For every frame size, there will be a different allowed range for
the granted bits, and because the average number of bits per frame
is different for a variable frame size, consequently each frame
size has its own control equation with its own limitations. One
example is shown in FIG. 28b. An important modification to the
fixed frame size case is the lower allowed border of the control
algorithm. Instead of the average number of bits for the actual
frame size, which corresponds to the fixed bit rate case, now the
average number of bits for the largest allowed frame size is the
lowest allowed value for the bit reservoir level before taking out
the bits for the actual frame. This is one of the main differences
to the bit reservoir control for fixed frame sizes. This
restriction guarantees that a following frame with the largest
possible frame size can utilize at least the average number of bits
for this frame size.
[0218] The difficulty measure may be based, e.g., a perceptual
entropy (PE) calculation that is derived from masking thresholds of
a psychoacoustic model as it is done in AAC, or as an alternative
the bit count of a quantization with fixed step size as it is done
in the ECQ part of an encoder according to an embodiment of the
present invention. These values may be normalized with respect to
the variable frame sizes, which may be accomplished by a simple
division by the frame length, and the result will be a PE
respectively a bit count per sample. Another normalization step may
take place with regard to the average difficulty. For that purpose,
a moving average over the past frames can be used, resulting in a
difficulty value greater than 1.0 for difficult frames or less than
1.0 for easy frames. In case of a two pass encoder or of a large
lookahead, also difficulty values of future frames could be taken
into account for this normalization of the difficulty measure.
[0219] FIG. 29 outlines a warped MDCT-domain as used in an
embodiment of the proposed encoder and decoder. As illustrated by
the figure, time-warping means resampling the time scale to achieve
constant pitch. The x-axis of the figure shows the input signal
with varying pitch, and the y-axis of the figure shows the
resampled constant pitch signal. The time warping curve may be
determined by using a pitch detection algorithm on the present
segment, and estimating the pitch evolvement in the segment. The
pitch evolvement information is then used to resample the signal in
the segment, thus generating the warping curve. As only pitch
differences and no absolute pitch information is necessary to
determine the pitch evolvement, the algorithm to establish the
warping curve is robust against pitch detection errors.
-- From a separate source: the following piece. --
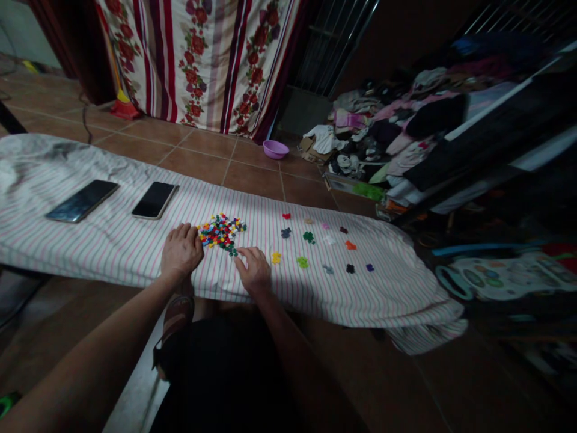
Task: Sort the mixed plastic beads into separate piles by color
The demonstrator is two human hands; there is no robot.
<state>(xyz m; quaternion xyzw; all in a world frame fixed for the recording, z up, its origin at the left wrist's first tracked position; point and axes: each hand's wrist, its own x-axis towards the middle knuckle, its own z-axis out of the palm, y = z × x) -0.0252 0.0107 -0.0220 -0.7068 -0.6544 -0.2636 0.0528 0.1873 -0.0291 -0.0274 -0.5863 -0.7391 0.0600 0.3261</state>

[0220] According to an aspect of the present invention, the
time-warped MDCT is used in combination with LTP. In this case, the
LTP search is done in a constant pitch segment domain in the
encoder. This is particular useful for long MDCT frames comprising
several pitch pulses which-due to the pitch variation-are not
arranged equidistant in the MDCT frame. Thus, a constant pitch
segment from the LTP buffer will not fit properly over the
plurality of pitch pulses. According to an embodiment, all segments
in the LTP buffer are resampled based on the warping curve of the
present MDCT frame. Also in the decoder, the selected segment in
the LTP buffer is resampled to the warp data of the present frame,
given the warp data information. The warp information may be is
transmitted to the decoder as part of the bitstream.
[0221] In the top of FIG. 29 windows, i.e. segments in the LTP
buffer, are indicated, along with the window of the present,
dashed, frame. In FIG. 29a the effects of the warped MDCT analysis
are visible. To the left is presented the frequency plot of
un-warped analysis. Due to a pitch change over the window, the
harmonics higher up in frequency do not get properly resolved. In
the right part of the figure is the frequency plot of the same
signal, albeit analyzed with a time-warped MDCT analysis. Since the
pitch is now constant over the analysis window, the higher
harmonics are better resolved.
[0222] Another layered SBR reconstruction approach according to an
embodiment of the present invention is illustrated in FIG. 30.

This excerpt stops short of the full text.